Need to check novelty before this filing date? Find Prior Art

Description

Technical Field

[0001] This application relates to the field of audio processing technology, and in particular to an adaptive control method, system, device and storage medium for live streaming volume. Background Technology

[0002] Currently, in online live streaming scenarios, volume control is necessary to accommodate the volume differences in recordings by different broadcasters and to maintain a relatively stable volume across the entire platform. This volume control involves real-time tracking of the audio signal and applying dynamic gain to adjust the broadcaster's voice volume, ensuring that the peak volume of the broadcaster's voice remains stable at a consistent amplitude.

[0003] However, existing volume control schemes are only suitable for voice scenarios. In order to keep the broadcaster's volume peak at a stable amplitude, the dynamic range of the processed audio signal is reduced. For music scenarios, voice mixed with music, and other scenarios, the stability is relatively poor, which will cause dynamic damage to the music signal and result in a poor listening experience for the user. Summary of the Invention

[0004] This application provides an adaptive control method, system, device, and storage medium for live streaming volume, which can improve the stability and scene adaptability of volume control and solve the technical problem of poor volume control stability in different scenarios.

[0005] In a first aspect, embodiments of this application provide an adaptive control method for live streaming volume, comprising:

[0006] Acquire the target audio and determine the scene information of the target audio;

[0007] Calculate the signal energy of the target audio, and smooth the signal energy based on scene information to obtain a smoothed signal of the target audio.

[0008] The signal gain of the target audio is estimated based on scene information, signal energy, and smoothing signal, and the volume of the target audio is adjusted based on the signal gain.

[0009] In a second aspect, embodiments of this application provide an adaptive control system for live streaming volume, comprising:

[0010] The signal detection module is configured to acquire the target audio and determine the scene information of the target audio.

[0011] The signal tracking module is configured to calculate the signal energy of the target audio and smooth the signal energy based on scene information to obtain a smoothed signal of the target audio.

[0012] The gain estimation module is configured to estimate the signal gain of the target audio based on scene information, signal energy, and smoothed signal.

[0013] The gain processing module is configured to adjust the volume of the target audio based on the signal gain.

[0014] In a third aspect, embodiments of this application provide an adaptive control device for live streaming volume, comprising:

[0015] Memory and one or more processors;

[0016] The memory is configured to store one or more programs;

[0017] When the one or more programs are executed by the one or more processors, the one or more processors implement the adaptive control method for live volume as described in the first aspect.

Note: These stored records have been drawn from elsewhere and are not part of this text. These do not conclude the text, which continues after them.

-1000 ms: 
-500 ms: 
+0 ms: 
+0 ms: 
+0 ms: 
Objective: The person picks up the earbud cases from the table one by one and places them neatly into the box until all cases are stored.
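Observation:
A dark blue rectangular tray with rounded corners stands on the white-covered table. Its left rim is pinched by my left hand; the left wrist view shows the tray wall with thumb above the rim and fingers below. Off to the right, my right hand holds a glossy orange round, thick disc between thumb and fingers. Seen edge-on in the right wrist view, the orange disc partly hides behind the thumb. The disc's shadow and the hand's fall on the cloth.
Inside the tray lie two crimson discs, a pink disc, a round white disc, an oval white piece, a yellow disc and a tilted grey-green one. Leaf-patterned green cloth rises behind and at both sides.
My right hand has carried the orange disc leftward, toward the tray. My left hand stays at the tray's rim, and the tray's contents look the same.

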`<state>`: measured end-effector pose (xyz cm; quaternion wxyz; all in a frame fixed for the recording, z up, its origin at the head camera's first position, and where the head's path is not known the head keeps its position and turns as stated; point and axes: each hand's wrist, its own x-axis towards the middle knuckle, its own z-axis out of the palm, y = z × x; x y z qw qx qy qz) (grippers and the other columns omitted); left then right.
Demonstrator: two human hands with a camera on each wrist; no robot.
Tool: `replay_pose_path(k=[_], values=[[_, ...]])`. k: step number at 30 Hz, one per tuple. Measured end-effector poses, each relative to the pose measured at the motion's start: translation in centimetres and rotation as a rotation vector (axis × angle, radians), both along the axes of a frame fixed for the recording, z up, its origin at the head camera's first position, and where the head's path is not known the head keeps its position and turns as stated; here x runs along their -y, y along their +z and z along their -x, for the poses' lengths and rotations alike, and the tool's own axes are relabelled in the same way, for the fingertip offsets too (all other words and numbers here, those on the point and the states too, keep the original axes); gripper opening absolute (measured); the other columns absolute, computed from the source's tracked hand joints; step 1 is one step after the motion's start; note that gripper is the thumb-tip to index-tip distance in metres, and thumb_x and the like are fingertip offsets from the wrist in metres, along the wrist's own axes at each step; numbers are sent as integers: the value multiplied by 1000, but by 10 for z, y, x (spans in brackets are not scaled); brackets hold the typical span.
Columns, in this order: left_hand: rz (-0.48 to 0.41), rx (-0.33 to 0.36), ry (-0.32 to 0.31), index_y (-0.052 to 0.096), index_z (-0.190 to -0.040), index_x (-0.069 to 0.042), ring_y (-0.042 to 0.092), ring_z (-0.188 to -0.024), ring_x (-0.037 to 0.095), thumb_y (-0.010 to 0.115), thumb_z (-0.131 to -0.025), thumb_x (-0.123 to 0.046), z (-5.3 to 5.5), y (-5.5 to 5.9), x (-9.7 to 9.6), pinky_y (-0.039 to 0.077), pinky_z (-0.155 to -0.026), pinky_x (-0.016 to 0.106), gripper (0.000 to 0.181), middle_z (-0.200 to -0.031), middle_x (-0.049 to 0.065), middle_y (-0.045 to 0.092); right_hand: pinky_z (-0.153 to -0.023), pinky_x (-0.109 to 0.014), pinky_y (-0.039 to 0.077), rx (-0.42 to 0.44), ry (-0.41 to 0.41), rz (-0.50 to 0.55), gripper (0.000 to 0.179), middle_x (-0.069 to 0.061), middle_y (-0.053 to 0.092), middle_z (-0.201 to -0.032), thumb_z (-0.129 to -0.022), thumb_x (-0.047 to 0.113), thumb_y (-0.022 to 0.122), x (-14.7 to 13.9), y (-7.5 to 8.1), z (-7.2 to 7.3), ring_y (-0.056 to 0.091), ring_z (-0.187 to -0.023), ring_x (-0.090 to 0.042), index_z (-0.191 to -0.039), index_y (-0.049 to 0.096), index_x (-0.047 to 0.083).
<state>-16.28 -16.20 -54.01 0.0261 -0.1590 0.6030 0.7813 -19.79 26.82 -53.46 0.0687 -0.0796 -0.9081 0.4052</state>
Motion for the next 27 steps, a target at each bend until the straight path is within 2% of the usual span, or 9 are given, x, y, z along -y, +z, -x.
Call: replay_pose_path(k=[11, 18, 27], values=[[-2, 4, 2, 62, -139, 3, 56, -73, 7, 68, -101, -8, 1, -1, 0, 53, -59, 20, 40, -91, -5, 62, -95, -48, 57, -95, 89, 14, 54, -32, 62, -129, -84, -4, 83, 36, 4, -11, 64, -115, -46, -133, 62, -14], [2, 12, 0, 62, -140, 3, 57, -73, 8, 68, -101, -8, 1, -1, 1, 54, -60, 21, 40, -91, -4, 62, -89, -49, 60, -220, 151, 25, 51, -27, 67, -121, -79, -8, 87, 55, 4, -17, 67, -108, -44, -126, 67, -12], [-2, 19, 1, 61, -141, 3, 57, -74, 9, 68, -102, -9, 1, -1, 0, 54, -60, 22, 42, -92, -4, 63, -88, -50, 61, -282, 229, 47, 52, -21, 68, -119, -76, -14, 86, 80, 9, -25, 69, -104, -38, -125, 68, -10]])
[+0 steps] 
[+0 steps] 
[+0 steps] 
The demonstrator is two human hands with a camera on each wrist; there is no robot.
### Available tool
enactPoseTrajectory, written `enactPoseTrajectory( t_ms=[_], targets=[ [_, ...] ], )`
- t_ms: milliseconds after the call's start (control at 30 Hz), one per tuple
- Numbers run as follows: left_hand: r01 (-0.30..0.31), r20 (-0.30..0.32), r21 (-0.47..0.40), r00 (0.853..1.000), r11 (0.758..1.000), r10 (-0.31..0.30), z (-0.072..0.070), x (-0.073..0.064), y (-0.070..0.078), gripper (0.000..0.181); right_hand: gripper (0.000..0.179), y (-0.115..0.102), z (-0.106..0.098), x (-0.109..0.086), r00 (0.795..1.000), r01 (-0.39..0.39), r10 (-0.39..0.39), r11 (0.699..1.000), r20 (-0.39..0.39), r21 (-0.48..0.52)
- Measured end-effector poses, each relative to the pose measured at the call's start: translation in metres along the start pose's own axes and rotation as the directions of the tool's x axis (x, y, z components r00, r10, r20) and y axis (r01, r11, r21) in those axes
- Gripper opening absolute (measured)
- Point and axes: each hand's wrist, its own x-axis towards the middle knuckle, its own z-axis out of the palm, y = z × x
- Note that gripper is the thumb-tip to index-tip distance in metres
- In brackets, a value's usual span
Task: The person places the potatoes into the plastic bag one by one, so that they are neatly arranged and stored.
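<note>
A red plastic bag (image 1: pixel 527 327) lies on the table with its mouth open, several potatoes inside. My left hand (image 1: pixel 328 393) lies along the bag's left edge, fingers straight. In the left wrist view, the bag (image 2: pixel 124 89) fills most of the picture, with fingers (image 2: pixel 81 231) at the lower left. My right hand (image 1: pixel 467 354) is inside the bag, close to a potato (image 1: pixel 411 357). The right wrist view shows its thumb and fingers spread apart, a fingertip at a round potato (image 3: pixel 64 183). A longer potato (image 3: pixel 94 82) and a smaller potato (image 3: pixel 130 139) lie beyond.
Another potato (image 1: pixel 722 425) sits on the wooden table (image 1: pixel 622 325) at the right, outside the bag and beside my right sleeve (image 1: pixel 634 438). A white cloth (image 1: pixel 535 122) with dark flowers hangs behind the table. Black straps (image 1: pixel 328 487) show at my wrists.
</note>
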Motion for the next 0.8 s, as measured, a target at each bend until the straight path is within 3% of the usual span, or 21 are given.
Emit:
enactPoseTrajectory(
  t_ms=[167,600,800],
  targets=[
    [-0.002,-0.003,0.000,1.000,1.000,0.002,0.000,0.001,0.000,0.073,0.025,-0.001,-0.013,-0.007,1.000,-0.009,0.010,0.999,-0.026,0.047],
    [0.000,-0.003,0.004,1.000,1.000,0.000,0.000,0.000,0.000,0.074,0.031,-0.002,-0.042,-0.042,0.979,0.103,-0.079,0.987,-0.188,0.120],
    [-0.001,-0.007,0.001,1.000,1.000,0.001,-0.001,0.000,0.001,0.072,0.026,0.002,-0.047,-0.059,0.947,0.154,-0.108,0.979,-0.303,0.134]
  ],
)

[0018] In a fourth aspect, embodiments of this application provide a computer-readable storage medium storing computer-executable instructions configured, when executed by a computer processor, to perform the adaptive control method for live volume as described in the first aspect.

[0019] In a fifth aspect, embodiments of this application provide a computer program product containing instructions that, when executed on a computer or processor, cause the computer or processor to perform the adaptive control method for live volume as described in the first aspect.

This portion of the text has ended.